The practical effect is to say that married same-sex couples can be denied a host of benefits and entitlements under a variety of programs, in blatant violation of the Supreme Court’s decision in Obergefell. Ironically, this law was enacted just days after a federal district judge in Mississippi ruled that the state’s ban on adoption of children by same-sex married couples violates the 14th Amendment in light of Obergefell.   And the law erects a structure somewhat akin to apartheid around same-sex marriages.
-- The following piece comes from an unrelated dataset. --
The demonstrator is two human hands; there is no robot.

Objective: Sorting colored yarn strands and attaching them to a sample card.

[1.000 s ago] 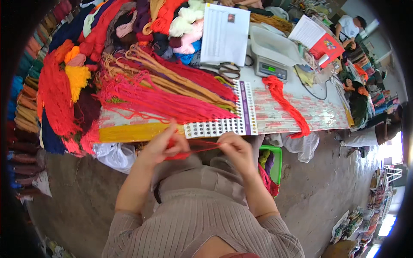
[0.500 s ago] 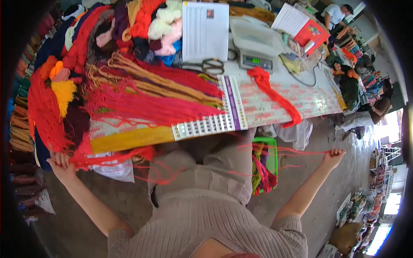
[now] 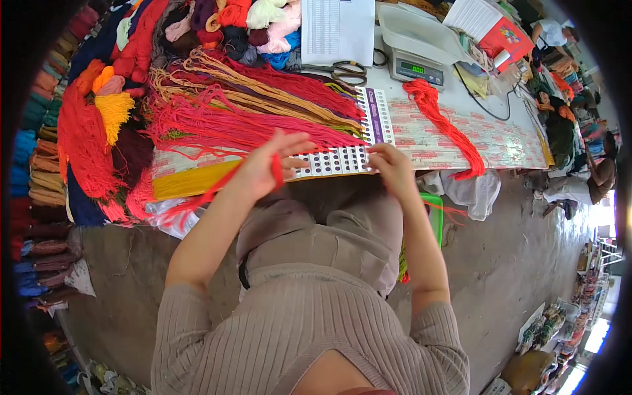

The measure seems clearly unconstitutional under the Establishment Clause of the 1st Amendment, since it exalts and privileges particular religious beliefs and those who hold them for “special rights.”  On the other hand, some of the law is “merely” symbolic for several reasons.  First, since neither Mississippi nor any of its political subdivisions expressly outlaws discrimination in employment, housing or public accommodations because of sexual orientation or gender identity, people or businesses acting to deny goods, services or accommodations to LGBT people and same-sex couples could do so freely without any consequence under state law before this measure was enacted.  Second, due to the Supremacy Clause of the federal constitution, federal constitutional and statutory rights take priority over state law.

Thus, for example, under Title IX of the U.S. Education Amendments Act as interpreted by the U.S. Department of Education, educational institutions in Mississippi that receive federal money (which would be just about all of them) may not discriminate against transgender individuals because of their gender identity, and under Title VII of the Civil Rights Act of 1964 as interpreted by the Equal Employment Opportunity Commission and the U.S. Department of Justice, employers in Mississippi may not discrimination because of sexual orientation or gender identity.

And, of course, as a federal court ruled days earlier, state policies denying equal rights and benefits to married same-sex couples can be challenged under the 14th Amendment’s Equal Protection Clause.

The main question now is who will file for the first lawsuit to challenge this travesty. Robbie Kaplan, the fearless slayer of DOMA, victorious advocate in the Mississippi marriage equality lawsuit, and representative of the plaintiffs in the same-sex parents adoption case, would be our candidate.